As well as any social media accounts, the embassy now asks for information about parents, bank accounts and children, whether they are travelling or not. The questions were introduced this week under a “miscellaneous information” section of the application, which already required details of every country visited in the last 10 years. It costs between £38.40 and £45.60 to acquire a visa for travel.
The online form asks applicants: “Do you have a social network account”, adding that “if the answer is positive, you have to indicate information of up to five social networks”.
It also asks for the applicant’s monthly income and planned expenditure while in the country, as well as details on any parents, living or deceased.
A spokesperson for the Russian embassy in London said the new form was introduced to “adopt the practices of our British counterparts when it comes to the whole range of questions that visa applicants need to answer” – suggesting Russian visitors must answer the same questions when visiting the UK.
“That meets the current security requirements and… ensures equal rights of both Russian and British nationals in preparing documents for obtaining UK and Russian visa respectively,” the embassy added.
A spokesperson for the Home Office was unable to confirm whether the UK asks the same of Russian nationals wishing to visit the UK.
Tour operators will be concerned that the additional requirements will further deter travellers from visiting Russia.
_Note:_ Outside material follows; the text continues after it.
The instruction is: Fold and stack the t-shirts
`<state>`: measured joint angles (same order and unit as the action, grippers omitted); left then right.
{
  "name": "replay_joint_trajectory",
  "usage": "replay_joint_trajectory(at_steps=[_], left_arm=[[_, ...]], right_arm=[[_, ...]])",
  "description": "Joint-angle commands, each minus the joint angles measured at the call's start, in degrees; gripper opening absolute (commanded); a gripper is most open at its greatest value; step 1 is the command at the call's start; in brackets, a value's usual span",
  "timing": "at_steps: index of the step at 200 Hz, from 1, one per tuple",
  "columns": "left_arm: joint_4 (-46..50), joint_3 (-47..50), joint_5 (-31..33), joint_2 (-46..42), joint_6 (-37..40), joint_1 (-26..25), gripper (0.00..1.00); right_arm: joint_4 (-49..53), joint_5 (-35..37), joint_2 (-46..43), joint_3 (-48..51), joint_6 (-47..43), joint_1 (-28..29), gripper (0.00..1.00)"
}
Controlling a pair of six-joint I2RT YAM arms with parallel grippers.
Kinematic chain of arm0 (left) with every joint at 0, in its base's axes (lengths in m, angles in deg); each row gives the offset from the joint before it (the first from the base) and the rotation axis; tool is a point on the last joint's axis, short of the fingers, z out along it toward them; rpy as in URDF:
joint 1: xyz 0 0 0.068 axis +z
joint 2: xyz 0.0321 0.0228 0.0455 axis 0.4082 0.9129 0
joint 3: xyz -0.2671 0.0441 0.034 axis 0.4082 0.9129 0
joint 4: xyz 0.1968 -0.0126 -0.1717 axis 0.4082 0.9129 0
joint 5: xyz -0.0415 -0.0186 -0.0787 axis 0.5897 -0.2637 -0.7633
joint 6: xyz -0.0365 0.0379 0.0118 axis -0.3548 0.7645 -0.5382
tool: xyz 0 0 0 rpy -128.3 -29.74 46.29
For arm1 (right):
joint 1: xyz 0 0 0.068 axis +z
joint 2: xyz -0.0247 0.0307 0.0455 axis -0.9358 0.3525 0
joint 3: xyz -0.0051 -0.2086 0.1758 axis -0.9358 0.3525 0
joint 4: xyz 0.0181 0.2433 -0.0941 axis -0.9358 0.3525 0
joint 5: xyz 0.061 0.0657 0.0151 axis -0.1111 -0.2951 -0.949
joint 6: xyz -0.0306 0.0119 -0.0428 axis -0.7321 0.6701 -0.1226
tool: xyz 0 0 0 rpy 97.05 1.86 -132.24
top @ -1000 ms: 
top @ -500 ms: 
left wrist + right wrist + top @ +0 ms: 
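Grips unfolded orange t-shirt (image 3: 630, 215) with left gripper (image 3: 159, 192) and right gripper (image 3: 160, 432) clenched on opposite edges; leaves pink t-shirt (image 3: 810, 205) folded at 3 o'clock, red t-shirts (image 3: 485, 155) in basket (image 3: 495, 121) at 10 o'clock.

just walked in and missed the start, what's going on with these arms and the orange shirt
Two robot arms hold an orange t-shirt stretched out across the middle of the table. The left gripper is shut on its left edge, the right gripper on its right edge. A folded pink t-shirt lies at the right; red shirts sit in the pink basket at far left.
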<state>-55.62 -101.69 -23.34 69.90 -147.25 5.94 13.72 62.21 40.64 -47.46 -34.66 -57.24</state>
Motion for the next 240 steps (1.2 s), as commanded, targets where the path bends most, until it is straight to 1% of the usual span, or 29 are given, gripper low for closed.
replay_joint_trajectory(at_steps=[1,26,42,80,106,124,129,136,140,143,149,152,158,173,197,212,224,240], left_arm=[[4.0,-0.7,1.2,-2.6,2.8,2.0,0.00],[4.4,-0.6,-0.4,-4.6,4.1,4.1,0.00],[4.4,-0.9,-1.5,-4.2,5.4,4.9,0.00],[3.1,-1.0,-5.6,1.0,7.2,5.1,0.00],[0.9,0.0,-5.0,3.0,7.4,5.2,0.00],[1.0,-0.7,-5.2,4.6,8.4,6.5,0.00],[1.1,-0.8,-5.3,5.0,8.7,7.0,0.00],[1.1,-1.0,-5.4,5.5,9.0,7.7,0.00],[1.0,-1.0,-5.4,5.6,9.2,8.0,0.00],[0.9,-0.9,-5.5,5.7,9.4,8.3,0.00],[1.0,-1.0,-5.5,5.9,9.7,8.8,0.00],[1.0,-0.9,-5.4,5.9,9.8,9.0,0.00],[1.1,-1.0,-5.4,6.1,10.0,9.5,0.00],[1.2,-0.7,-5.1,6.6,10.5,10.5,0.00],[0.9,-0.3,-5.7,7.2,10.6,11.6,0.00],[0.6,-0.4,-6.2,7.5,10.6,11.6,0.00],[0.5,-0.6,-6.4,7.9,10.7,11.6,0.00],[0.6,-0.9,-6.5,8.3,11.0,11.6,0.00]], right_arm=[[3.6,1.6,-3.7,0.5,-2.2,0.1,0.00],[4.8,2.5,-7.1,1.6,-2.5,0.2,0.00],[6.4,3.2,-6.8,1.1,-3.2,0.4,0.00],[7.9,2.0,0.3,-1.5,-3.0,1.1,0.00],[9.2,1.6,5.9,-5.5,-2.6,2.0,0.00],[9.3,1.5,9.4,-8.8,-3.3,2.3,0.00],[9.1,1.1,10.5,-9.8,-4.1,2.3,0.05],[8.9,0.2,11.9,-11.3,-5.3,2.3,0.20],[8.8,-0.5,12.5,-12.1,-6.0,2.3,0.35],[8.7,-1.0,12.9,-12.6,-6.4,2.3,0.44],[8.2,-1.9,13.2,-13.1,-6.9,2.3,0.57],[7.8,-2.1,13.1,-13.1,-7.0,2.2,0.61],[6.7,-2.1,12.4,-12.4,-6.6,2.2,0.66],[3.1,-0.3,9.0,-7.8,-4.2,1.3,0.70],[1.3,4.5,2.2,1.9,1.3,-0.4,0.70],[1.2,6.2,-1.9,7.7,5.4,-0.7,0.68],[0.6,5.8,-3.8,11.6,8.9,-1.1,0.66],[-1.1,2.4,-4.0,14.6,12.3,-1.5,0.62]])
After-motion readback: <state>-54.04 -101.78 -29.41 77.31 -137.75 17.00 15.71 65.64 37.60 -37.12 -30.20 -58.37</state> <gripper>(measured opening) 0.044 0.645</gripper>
The Foreign Office, whose website makes no reference to the new visa requirements, said there were around 150,000 visits to Russia made by British nationals in 2015. However, figures from the Russian visa service show that 87,863 visas were issued to Britons in 2015, a number which fell dramatically in 2016 to 42,524.
Cox and Kings runs a number of trips to Russia, including highlights of Moscow and St Petersburg and a longer exploration of the country’s Golden Ring.
Why you should visit Russia in 2017
Katie Cosstick, public relations manager at the tour operator, said Russia has been their best-selling tour for the last few years.
“[The visa application process] has always been very complex. When they announced [in November 2014] that everyone would have to go to London or Edinburgh to have their fingerprints take, we thought that would put people off but it didn’t make any difference to our tour numbers,” she said.
“If people want to go, they will go. It will just make them a bit wary of handing over that sort of data.
“For something like, how much you intend to spend – how will visitors know what is the right answer? What are the authorities looking for?
“Nobody seems to have information. The Foreign Office hasn’t changed its advice. We’re trying to get all the information together so we can advise our clients.”
Russia will next year host the World Cup, a tournament likely to raise the profile of some of the country’s tourism attractions, but also shine a spotlight on issues of hooliganism and homophobia.
Telegraph Travel included Russia in its list of 20 destinations to visit in 2017, in honour of the centenary of the 1917 revolutions.
Last month the US announced that consular officials are now allowed to ask for social media usernames going back five years as well as request email address and phone numbers.